2 Kings 20:1-3
The author of 2 Kings told us the destiny of Sennacherib, a very capable king of Assyria, by concluding his story in death according to Isaiah’s prophecy (2 Kings 19:35-37). In this way, the author conveys that Sennacherib was destroyed in the midst of his prospect of life. Today’s passage conveys the opposite message that Hezekiah is delivered in the midst of his prospect of death. Hezekiah became sick and was at the point of death. Hezekiah lives on under God’s blessing, while Sennacherib lives under God’s judgment.
Hearing God’s word that he will die, Hezekiah has no other choice. Whether he is ready or not, whether he can accept it or not, he knows that it will happen because God has said so. However, facing this reality, Hezekiah did not fail to come to the Lord in prayer.

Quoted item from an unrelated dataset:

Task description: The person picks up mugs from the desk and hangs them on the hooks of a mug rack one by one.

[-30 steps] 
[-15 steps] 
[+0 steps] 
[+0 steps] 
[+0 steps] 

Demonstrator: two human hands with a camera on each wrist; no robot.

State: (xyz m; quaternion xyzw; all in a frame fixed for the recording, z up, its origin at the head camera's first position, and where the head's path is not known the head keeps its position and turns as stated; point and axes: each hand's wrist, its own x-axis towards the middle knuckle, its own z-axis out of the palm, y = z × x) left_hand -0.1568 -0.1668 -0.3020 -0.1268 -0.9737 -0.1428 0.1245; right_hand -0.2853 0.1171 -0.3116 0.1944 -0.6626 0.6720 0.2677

In his prayer, Hezekiah pleaded to the Lord to remember two things,
How he has faithfully and wholeheartedly walked before the Lord. This implies his character and commitment in fearing and obeying the Lord. This places him in direct contrast to his father, Ahaz, who absolutely has no heart to follow the Lord.
What he has done as an expression of his commitment to the Lord. He has brought the whole nation to return to the Lord by recovering the covenant relationship between the Lord & His people. He has restored Temple worship. He has restored the celebration of the Passover. He has destroyed all idols and this has inspired the whole nation to destroy all idols in their cities.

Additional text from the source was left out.